**RECORDED DATA:**
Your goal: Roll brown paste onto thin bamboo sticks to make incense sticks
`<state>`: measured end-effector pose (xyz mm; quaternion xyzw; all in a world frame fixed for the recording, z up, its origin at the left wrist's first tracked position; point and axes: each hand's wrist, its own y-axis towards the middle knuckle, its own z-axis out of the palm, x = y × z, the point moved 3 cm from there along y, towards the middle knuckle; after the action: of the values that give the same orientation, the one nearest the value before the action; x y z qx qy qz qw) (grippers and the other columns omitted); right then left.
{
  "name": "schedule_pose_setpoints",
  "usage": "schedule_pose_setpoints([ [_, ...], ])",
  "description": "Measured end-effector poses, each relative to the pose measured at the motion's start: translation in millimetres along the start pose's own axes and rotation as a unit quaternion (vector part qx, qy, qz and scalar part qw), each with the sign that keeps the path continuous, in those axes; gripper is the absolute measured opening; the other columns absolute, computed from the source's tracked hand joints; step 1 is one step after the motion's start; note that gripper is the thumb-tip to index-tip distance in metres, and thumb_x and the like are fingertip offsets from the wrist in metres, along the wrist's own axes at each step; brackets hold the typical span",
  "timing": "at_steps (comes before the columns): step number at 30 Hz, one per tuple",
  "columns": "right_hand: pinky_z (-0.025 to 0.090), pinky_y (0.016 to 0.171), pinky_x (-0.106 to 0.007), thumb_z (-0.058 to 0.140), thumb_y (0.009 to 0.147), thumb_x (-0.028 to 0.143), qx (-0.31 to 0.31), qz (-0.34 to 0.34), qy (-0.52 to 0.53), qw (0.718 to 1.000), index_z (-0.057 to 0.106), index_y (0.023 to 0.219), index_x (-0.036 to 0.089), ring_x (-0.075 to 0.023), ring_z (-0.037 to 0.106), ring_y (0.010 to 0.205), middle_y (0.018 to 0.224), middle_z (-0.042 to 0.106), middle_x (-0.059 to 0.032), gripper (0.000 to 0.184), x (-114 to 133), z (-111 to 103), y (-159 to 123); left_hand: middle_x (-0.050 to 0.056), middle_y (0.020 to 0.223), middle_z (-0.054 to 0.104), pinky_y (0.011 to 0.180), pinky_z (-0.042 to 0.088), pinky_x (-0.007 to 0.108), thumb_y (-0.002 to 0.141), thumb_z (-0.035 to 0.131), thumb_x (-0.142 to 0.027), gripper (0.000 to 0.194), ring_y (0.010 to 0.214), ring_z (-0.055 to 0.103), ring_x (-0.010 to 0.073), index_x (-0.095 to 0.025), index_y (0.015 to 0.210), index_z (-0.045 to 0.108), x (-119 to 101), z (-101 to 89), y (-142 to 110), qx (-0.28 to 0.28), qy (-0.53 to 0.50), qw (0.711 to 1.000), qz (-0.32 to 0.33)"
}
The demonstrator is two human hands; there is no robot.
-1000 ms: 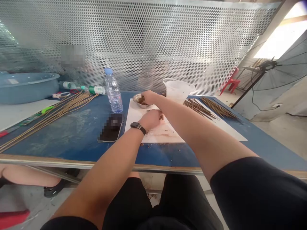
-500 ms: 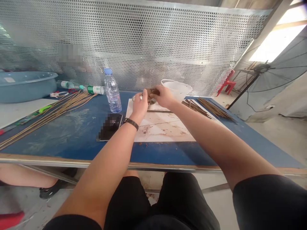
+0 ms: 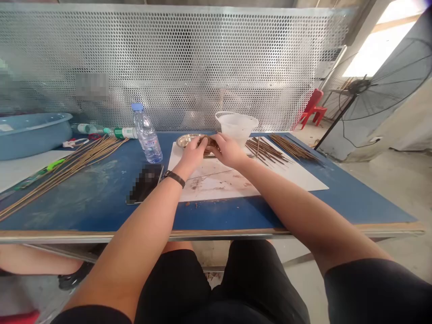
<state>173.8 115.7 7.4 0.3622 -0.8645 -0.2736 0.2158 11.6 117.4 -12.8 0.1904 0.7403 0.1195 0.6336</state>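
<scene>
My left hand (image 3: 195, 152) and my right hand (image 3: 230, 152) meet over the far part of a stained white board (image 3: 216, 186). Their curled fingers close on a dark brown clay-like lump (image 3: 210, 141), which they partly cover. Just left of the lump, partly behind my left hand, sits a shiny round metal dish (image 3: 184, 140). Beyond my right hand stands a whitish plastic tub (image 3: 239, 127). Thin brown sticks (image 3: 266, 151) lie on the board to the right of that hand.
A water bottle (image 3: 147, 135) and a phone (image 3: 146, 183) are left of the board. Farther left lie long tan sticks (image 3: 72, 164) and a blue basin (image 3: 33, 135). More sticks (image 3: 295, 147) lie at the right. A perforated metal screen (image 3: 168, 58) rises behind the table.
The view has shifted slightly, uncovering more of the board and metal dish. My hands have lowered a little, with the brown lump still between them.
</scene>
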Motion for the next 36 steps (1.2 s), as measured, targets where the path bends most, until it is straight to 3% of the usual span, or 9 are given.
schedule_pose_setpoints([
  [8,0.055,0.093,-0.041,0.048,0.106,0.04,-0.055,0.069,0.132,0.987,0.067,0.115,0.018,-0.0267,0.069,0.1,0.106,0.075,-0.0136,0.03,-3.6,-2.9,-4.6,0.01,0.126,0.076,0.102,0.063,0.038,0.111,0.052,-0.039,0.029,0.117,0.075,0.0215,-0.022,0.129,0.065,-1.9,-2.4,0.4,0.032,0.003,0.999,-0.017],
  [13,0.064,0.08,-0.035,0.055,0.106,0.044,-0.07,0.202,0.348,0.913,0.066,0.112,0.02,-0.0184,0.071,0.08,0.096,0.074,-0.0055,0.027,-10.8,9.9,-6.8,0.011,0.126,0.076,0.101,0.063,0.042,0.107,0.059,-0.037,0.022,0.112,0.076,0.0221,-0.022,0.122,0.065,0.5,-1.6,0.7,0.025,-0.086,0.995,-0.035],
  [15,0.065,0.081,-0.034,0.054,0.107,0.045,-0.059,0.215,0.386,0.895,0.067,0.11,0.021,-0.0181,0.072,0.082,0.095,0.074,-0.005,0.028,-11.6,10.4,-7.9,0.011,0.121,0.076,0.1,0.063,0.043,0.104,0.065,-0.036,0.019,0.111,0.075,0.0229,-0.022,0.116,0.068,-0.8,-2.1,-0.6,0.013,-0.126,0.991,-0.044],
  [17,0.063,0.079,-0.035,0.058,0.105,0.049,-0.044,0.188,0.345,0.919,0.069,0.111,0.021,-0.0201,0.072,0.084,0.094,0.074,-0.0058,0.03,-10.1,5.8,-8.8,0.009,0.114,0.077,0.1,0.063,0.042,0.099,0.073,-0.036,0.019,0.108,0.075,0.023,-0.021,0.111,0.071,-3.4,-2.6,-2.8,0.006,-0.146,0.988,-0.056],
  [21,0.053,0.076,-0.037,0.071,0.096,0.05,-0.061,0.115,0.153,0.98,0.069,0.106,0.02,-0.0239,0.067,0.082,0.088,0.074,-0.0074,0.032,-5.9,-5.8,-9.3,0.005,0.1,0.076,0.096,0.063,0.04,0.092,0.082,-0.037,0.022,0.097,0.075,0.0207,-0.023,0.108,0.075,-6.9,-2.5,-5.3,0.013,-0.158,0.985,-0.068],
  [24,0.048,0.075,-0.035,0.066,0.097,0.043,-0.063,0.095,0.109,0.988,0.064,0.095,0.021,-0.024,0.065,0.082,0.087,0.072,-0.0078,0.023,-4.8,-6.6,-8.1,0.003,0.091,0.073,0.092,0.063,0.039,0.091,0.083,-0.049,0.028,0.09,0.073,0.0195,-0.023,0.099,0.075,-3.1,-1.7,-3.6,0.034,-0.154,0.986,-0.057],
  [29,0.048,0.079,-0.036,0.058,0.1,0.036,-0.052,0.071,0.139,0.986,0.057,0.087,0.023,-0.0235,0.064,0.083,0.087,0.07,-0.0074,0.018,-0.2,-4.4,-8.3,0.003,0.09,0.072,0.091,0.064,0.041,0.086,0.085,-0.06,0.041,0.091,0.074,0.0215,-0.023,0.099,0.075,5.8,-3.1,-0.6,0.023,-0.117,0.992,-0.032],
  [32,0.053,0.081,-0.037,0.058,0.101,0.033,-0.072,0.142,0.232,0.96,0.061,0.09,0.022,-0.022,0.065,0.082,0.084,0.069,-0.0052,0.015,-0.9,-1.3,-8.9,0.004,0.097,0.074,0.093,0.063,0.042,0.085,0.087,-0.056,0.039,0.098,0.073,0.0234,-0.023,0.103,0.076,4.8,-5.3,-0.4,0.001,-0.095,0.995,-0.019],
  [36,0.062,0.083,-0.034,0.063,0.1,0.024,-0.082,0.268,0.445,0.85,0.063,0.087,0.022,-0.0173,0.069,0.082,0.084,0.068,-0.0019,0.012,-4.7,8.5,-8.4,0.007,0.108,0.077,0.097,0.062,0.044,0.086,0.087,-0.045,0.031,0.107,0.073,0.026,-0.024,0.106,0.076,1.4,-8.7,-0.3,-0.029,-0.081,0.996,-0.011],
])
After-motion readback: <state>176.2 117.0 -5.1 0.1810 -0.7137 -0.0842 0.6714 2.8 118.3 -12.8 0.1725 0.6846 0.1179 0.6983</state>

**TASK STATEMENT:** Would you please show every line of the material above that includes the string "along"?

**RESPONSE TO THE EXERCISE:**
`<state>`: measured end-effector pose (xyz mm; quaternion xyzw; all in a world frame fixed for the recording, z up, its origin at the left wrist's first tracked position; point and axes: each hand's wrist, its own y-axis towards the middle knuckle, its own z-axis out of the palm, x = y × z, the point moved 3 cm from there along y, towards the middle knuckle; after the action: of the values that give the same orientation, the one nearest the value before the action; x y z qx qy qz qw) (grippers and the other columns omitted); right then left.
  "description": "Measured end-effector poses, each relative to the pose measured at the motion's start: translation in millimetres along the start pose's own axes and rotation as a unit quaternion (vector part qx, qy, qz and scalar part qw), each with the sign that keeps the path continuous, in those axes; gripper is the absolute measured opening; the other columns absolute, computed from the source's tracked hand joints; step 1 is one step after the motion's start; note that gripper is the thumb-tip to index-tip distance in metres, and thumb_x and the like are fingertip offsets from the wrist in metres, along the wrist's own axes at each step; brackets hold the typical span",

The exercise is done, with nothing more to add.